*Activity*. Please write out every line of the material, leaving out any picture.

*Provided material*.
::::

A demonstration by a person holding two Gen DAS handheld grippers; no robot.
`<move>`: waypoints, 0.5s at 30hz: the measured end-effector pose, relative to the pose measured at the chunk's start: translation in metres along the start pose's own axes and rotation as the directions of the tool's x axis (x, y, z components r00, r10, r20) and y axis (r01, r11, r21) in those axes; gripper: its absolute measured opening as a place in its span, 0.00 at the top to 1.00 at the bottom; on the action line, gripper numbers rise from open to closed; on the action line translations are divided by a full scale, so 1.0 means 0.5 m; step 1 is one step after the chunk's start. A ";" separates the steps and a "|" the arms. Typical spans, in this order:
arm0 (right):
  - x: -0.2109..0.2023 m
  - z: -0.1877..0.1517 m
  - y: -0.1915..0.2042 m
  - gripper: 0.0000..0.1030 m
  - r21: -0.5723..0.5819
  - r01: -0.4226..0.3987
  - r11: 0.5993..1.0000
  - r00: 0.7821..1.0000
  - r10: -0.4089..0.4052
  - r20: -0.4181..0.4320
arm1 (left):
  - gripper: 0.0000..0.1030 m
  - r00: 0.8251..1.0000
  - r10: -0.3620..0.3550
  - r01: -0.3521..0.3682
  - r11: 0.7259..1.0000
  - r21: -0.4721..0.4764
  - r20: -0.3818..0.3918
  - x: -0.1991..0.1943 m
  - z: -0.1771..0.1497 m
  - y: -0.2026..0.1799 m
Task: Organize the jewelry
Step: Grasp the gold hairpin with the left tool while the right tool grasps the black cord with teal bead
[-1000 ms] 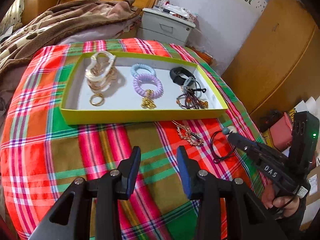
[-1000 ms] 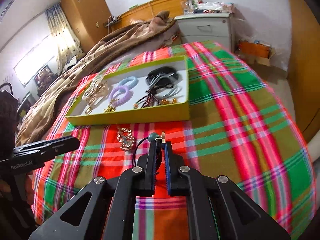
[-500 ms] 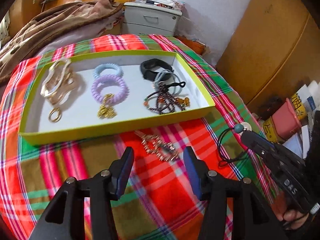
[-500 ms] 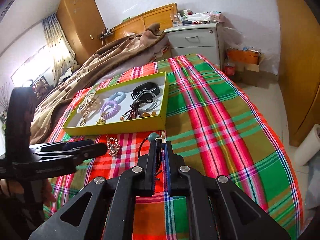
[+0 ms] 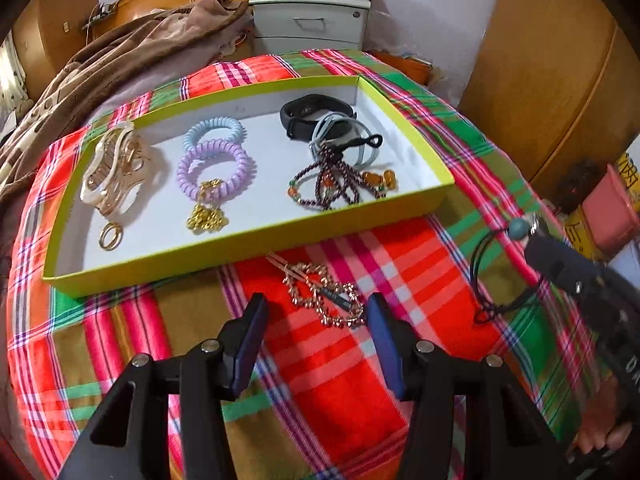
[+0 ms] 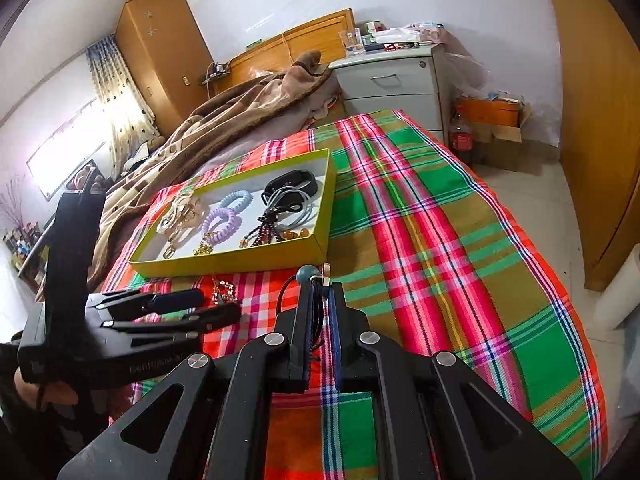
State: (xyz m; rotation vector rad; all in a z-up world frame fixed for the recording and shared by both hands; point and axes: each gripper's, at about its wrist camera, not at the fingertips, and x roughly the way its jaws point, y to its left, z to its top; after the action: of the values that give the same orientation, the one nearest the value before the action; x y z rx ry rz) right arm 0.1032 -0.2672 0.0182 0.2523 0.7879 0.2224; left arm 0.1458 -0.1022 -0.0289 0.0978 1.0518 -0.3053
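Observation:
A yellow-green tray (image 5: 256, 246) (image 6: 244, 266) lies on the plaid cloth and holds several pieces: a gold hair clip (image 5: 114, 170), purple (image 5: 216, 168) and blue (image 5: 216, 130) coil bands, a black band (image 5: 312, 114) and dark beads (image 5: 332, 184). A rose-gold chain bracelet (image 5: 320, 294) lies on the cloth just in front of the tray. My left gripper (image 5: 318, 306) (image 6: 218, 304) stands open right over it, a finger on each side. My right gripper (image 6: 320, 286) (image 5: 536, 240) is shut on a black cord necklace (image 5: 486, 280) with a teal bead (image 6: 308, 274).
The plaid cloth (image 6: 440, 240) covers a bed with a brown blanket (image 6: 224, 120) heaped behind the tray. A grey nightstand (image 5: 312, 24) stands beyond, wooden wardrobes (image 6: 600, 100) at the right, and pink and yellow boxes (image 5: 608, 216) on the floor.
My left gripper has opened wider and swung right and forward until the chain bracelet lies between its fingertips. The right gripper has lifted the cord necklace slightly, still shut on it.

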 end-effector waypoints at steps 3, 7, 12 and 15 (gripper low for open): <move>0.002 0.000 0.003 0.93 -0.002 -0.006 1.000 1.000 0.006 -0.002 | 0.48 1.000 0.026 -0.026 1.000 -0.001 0.005 -0.011 -0.013 0.014; 0.002 0.000 0.005 0.93 -0.002 -0.010 1.000 1.000 0.010 -0.002 | 0.48 0.999 0.033 -0.033 0.999 -0.037 -0.001 -0.025 -0.035 0.046; 0.001 -0.001 0.011 0.93 -0.007 -0.017 1.000 1.000 0.017 -0.002 | 0.48 0.999 0.042 -0.041 0.996 -0.084 0.008 -0.042 -0.062 0.082; 0.004 0.001 0.015 0.93 -0.012 -0.022 1.000 1.000 0.022 -0.002 | 0.48 0.998 0.054 -0.050 0.991 -0.126 0.024 -0.046 -0.068 0.099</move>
State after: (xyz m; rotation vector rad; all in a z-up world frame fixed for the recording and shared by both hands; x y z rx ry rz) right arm 0.1039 -0.2594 0.0196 0.2492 0.7858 0.2485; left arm 0.1211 -0.0427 -0.0291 0.0084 1.0375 -0.1925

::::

*Solution for this exercise*.
A demonstration by a person holding two Gen DAS handheld grippers; no robot.
`<move>`: waypoints, 0.5s at 30hz: the measured end-effector pose, relative to the pose measured at the chunk's start: translation in metres along the start pose's own axes and rotation as the directions of the tool's x axis (x, y, z components r00, r10, r20) and y axis (r01, r11, r21) in those axes; gripper: its absolute measured opening as a place in its span, 0.00 at the top to 1.00 at the bottom; on the action line, gripper numbers rise from open to closed; on the action line translations are divided by a full scale, so 1.0 means 0.5 m; step 1 is one step after the chunk's start. A ";" separates the steps and a "|" the arms. Typical spans, in this order:
arm0 (right):
  - x: -0.2109..0.2023 m
  - z: -0.1877..0.1517 m
  - y: -0.1915..0.2042 m
  - gripper: 0.0000..0.1030 m
  - r21: -0.5723..0.5819
  - r01: -0.4226..0.3987
  - r11: 0.5993..1.0000
  - r00: 0.7821..1.0000
  - r10: -0.4089..0.4052
  - r20: -0.4181..0.4320
arm1 (left):
  - gripper: 0.0000..0.1030 m
  - r00: 0.8251..1.0000
  - r10: -0.3620..0.3550
  - r01: -0.3521..0.3682
  - r11: 0.7259..1.0000
  - r21: -0.4721..0.4764
  - r20: -0.3818..0.3918
  - x: -0.1991..0.1943 m
  - z: -0.1771..0.1497 m
  - y: -0.2026..0.1799 m
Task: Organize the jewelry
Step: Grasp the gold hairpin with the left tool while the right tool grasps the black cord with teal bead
[-1000 ms] 
[-1000 ms] 
[-500 ms] 
[-500 ms] 
[+0 ms] 
[+0 ms] 
State: (xyz m; rotation vector rad; all in a z-up world frame fixed for the recording and shared by both hands; point and axes: each gripper's, at about its wrist camera, not at the fingertips, and x roughly the way its jaws point, y to its left, z to its top; after the action: of the values that give the same orientation, the one nearest the value before the action; x y z rx ry rz) right arm 0.1032 -0.2672 0.0182 0.2523 0.7879 0.2224; left arm 0.1458 -0.1022 -0.0289 0.0978 1.0518 -0.3053
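Observation:
A yellow-green tray (image 5: 256, 246) (image 6: 244, 266) lies on the plaid cloth and holds several pieces: a gold hair clip (image 5: 114, 170), purple (image 5: 216, 168) and blue (image 5: 216, 130) coil bands, a black band (image 5: 312, 114) and dark beads (image 5: 332, 184). A rose-gold chain bracelet (image 5: 320, 294) lies on the cloth just in front of the tray. My left gripper (image 5: 318, 306) (image 6: 218, 304) stands open right over it, a finger on each side. My right gripper (image 6: 320, 286) (image 5: 536, 240) is shut on a black cord necklace (image 5: 486, 280) with a teal bead (image 6: 308, 274).
The plaid cloth (image 6: 440, 240) covers a bed with a brown blanket (image 6: 224, 120) heaped behind the tray. A grey nightstand (image 5: 312, 24) stands beyond, wooden wardrobes (image 6: 600, 100) at the right, and pink and yellow boxes (image 5: 608, 216) on the floor.
My left gripper has opened wider and swung right and forward until the chain bracelet lies between its fingertips. The right gripper has lifted the cord necklace slightly, still shut on it.
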
 end-effector waypoints at steps 3, 7, 12 and 15 (gripper low for open): <move>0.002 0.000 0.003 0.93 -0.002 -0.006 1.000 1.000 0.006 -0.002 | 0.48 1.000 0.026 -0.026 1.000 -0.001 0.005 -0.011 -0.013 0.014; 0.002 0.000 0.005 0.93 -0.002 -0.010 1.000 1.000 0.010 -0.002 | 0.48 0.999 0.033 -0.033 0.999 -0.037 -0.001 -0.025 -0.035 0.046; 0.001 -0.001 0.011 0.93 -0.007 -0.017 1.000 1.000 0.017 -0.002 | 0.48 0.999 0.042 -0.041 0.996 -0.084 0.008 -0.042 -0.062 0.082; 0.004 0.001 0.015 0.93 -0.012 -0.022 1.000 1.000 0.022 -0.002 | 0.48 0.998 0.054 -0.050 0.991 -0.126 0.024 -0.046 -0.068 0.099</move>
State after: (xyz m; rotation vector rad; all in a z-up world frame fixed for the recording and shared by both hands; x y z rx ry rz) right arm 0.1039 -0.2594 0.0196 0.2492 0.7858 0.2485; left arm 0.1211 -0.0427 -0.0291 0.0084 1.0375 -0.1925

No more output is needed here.